I was not about to let an opportunity for an overseas holiday escape. Unless I managed to secure a Green Card, or intended to leave the States for ever, I might never get one again.

So it was that I accepted his invitation and arrived in La Romana with just a few belongings in a carry bag. I’d used some of my meagre savings to buy a swimsuit – a tiny gold bikini that glittered in the light – and a pair of sandals with
a thick wedge. I had a cotton dress, a skirt and the white blouse, and if that wasn’t enough for me to fit into whatever ritzy establishments that he had planned, then he’d need to buy me more things.

A car and driver appeared to collect me at the airport. Chey was apparently in a business meeting and unable to come in person. I sat alone in the back seat of the sedan with the window open, enjoying the warm air brushing my skin and the sweet smell that wafted on the breeze from the sugar factories as we raced along the wide streets lined with palm trees towards his private villa on the resort, which was so large that when we pulled in I had thought the ring of airy white stone buildings with their thatched roofs by the oceanfront comprised the entire resort, where we would have one bedroom. In fact, the driver explained that all of this was Chey’s and mine, at least for the next few days.

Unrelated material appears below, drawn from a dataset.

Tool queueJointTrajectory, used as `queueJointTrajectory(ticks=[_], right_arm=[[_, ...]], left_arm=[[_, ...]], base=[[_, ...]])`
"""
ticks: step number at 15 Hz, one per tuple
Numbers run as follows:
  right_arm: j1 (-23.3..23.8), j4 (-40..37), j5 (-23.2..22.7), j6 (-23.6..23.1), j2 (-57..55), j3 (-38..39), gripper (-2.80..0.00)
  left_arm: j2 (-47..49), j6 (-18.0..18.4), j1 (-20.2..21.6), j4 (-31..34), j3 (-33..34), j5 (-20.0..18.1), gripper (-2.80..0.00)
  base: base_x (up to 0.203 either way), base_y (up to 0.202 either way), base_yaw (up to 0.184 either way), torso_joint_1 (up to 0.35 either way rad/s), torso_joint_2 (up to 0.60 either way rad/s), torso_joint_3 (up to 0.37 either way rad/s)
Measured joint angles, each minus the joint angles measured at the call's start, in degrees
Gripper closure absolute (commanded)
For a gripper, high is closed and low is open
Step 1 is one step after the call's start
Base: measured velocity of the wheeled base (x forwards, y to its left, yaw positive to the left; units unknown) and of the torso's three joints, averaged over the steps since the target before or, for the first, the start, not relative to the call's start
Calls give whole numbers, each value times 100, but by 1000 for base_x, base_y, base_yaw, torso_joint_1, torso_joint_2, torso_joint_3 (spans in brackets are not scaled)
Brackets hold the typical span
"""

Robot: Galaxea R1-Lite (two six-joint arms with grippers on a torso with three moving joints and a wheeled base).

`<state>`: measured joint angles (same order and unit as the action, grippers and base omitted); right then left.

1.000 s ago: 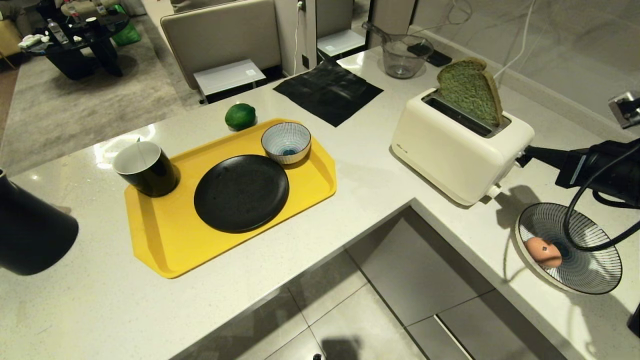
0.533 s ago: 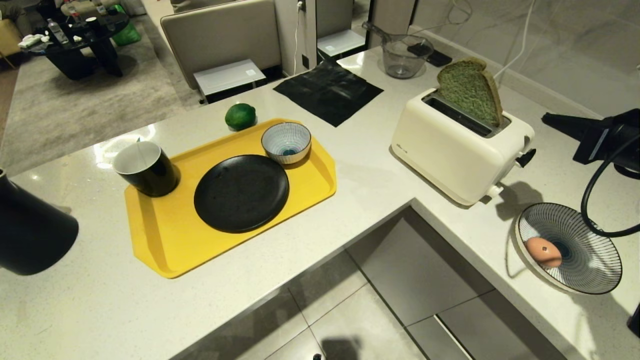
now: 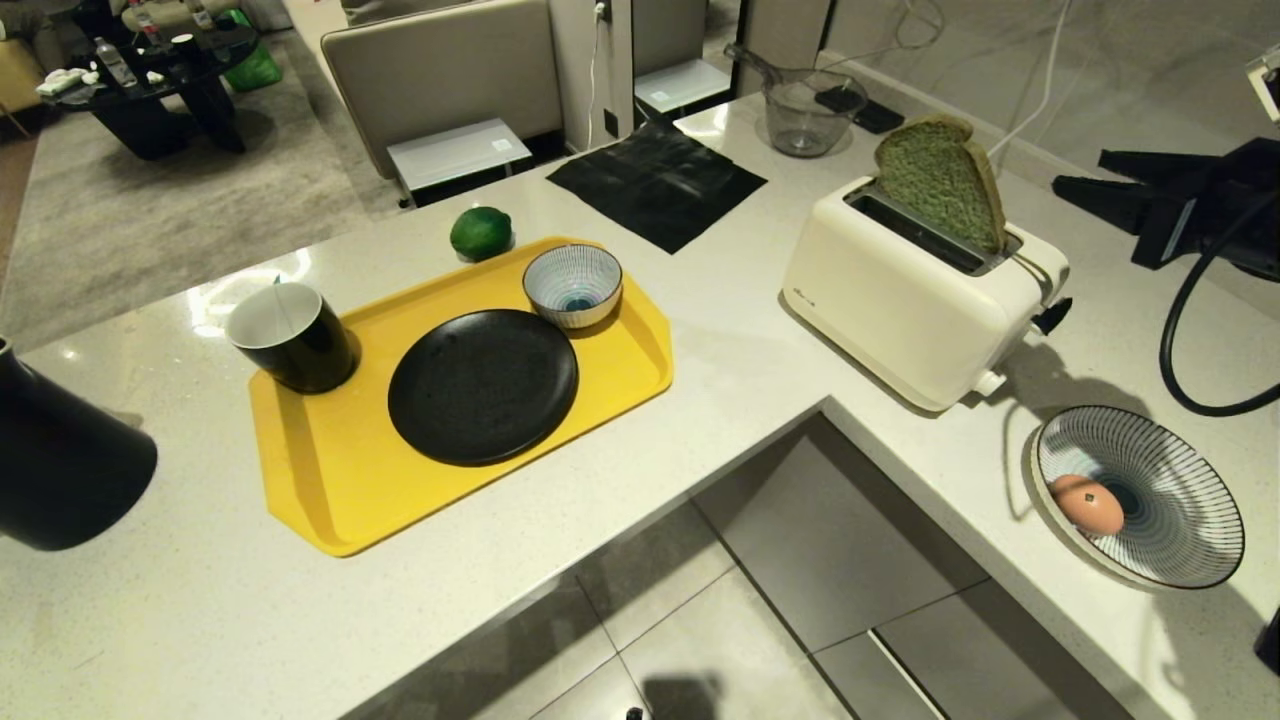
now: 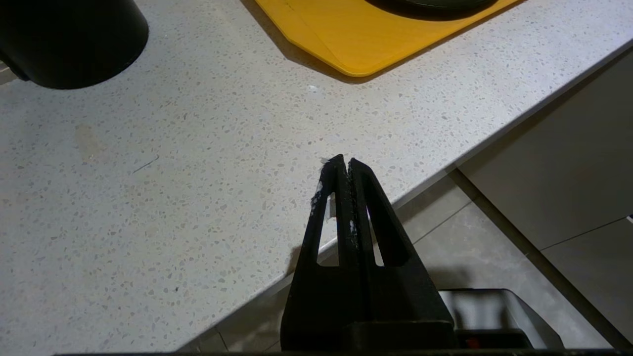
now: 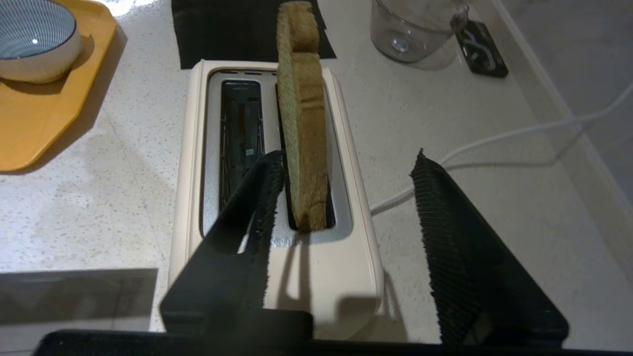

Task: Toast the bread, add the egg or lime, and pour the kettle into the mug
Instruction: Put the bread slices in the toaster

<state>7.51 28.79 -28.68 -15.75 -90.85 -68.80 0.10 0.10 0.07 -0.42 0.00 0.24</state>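
one slice of bread [image 3: 940, 182] stands in the toaster [image 3: 915, 295]; right gripper [image 5: 346, 163], at three o'clock, jaws spread and empty, could tip it by grazing its crust.

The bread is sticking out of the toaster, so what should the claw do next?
Probably move the open right claw forward to straddle the bread. The slice stands high in the toaster slot, the claw hangs short of it, and the black plate sits bare.
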Motion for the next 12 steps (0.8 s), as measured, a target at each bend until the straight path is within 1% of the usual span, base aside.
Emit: queueJointTrajectory(ticks=[1, 4, 6, 7, 9, 12], right_arm=[[-105, -26, 38, -175, -56, -107, -280], [-428, -30, 422, -765, -188, -267, -280], [-587, -41, 484, -1073, -262, -291, -280], [-671, -51, 590, -1153, -307, -315, -280], [-830, -70, 851, -1169, -411, -406, -280], [-1000, -76, 909, -1169, -575, -700, -280]], left_arm=[[0, 0, 0, 0, 0, -2, 0], [0, 0, 0, 0, 0, -2, 0], [0, 0, 0, 0, 0, -2, 0], [0, 1, 0, 0, 0, 0, 0], [0, 0, 0, 0, 0, 0, 0], [0, -2, 0, 0, 0, 0, 0]], base=[[0, 0, 0, 0, 0, 0], [0, 0, 0, 0, 0, 0], [0, 0, 0, 0, 0, 0], [0, 0, 0, 0, 0, 0], [0, 0, 0, 0, 0, 0], [0, 0, 0, 0, 0, 0]])
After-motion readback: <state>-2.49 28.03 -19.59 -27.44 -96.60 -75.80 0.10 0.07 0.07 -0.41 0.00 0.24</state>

I was shown upstairs by a uniformed maid who led me silently to a vast unoccupied room overlooking the villa’s private beach with its endless shore of golden sand. I dumped my bag on the king-size bed and briefly admired my surroundings.

The floors were marble, polished and shiny, and the balconies offered a perfect view of a glittering ocean on one side of the villa, and an oval-shaped pool on the other. I had never come across such luxurious surroundings before and almost felt as if I didn’t belong here. The fittings were elegant and devoid of ostentation, but spoke of taste and wealth.

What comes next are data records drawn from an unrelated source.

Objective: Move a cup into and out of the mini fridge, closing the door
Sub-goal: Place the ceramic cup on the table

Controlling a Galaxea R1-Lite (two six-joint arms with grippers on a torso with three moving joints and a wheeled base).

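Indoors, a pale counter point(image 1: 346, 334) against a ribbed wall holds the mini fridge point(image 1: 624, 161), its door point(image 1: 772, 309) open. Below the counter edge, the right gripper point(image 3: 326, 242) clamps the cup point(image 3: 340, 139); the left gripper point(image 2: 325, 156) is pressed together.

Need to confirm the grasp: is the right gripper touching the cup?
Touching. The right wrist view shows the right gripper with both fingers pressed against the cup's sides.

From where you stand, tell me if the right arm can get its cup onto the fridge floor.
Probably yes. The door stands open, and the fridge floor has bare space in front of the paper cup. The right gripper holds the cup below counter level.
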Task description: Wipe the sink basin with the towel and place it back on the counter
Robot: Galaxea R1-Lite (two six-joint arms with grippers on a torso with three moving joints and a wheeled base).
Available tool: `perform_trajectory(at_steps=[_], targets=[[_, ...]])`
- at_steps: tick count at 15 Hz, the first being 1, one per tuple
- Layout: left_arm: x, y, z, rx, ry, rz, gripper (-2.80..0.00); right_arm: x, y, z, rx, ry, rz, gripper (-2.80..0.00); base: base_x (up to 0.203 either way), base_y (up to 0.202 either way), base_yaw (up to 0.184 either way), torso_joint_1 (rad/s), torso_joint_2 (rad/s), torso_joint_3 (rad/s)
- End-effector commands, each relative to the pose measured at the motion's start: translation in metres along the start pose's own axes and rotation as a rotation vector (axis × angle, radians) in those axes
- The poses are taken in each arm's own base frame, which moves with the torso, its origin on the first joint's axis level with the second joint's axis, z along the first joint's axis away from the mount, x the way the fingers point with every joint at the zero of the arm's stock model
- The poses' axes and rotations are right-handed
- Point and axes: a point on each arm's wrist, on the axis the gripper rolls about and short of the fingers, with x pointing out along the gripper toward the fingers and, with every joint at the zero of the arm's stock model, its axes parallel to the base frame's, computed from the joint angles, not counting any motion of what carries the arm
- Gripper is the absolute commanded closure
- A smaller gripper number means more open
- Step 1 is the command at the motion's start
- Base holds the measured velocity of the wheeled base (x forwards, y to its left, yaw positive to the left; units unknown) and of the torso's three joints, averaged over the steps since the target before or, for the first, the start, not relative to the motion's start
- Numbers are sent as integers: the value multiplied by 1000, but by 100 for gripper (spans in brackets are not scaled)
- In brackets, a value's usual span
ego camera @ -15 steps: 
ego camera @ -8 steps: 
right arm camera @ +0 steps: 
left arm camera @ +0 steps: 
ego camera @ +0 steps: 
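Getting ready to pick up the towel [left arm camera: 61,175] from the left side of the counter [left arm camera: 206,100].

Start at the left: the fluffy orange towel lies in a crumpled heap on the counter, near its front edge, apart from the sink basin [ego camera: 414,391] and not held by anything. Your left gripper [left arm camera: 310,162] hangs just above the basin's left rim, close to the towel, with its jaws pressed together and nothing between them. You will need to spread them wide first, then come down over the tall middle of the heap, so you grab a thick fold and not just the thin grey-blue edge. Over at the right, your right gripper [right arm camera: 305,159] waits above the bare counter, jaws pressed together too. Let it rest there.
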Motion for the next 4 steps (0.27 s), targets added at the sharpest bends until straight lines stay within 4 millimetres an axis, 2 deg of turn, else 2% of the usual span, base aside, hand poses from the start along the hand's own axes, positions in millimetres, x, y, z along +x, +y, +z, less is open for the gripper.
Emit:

I stripped off in one of the expansive bathrooms, revelling in the feel of the cool slate tiles against my feet. I washed away the dust from my travels, donned my bikini, and made my way downstairs to the pool. I ordered a fruity cocktail
from a barman who had seemingly come out of nowhere the moment I appeared. Drink in hand, I pulled my book from my bag and settled in to wait by the pool, marvelling at the strangeness of life and how a girl from Donetsk had ended up in a place like this.

Chey arrived just as the sun was setting: an enormous orange orb that had flung its flame-like tendrils into the sky as if in an attempt to stop itself from falling. Shades of pink and tangerine as bright as the mango that had decorated my drink glowed brightly against the deep blue of the ocean.

I didn’t see him come out to the pool, but I felt the warmth from his skin as he perched on the side of my deckchair, leaned forward and kissed my cheek. I looked up. He was shirtless, dressed in just a pair of cream board shorts and sandals. His skin was a rich bronze colour, no doubt the result of several days lounging in the Caribbean sun before I had arrived.

‘Would you like to go for a ride?’ he asked.

Without waiting for my reply, he threw me the loose cotton dress I had hooked over the back of the chair and took my hand, leading me out to the front again, where a scooter was parked on the grass. He climbed on and I slid up behind him, wrapping my arms around his strong, muscled waist. I hung on as we sped down to the seafront at La Caleta, passing a row of ugly concrete buildings that contrasted strangely with the straw-thatched roofs and colourful painted walls of nearby tropical-themed bars and shop fronts where bunches of bananas were piled alongside fishing gear and signs advertising various tourist activities.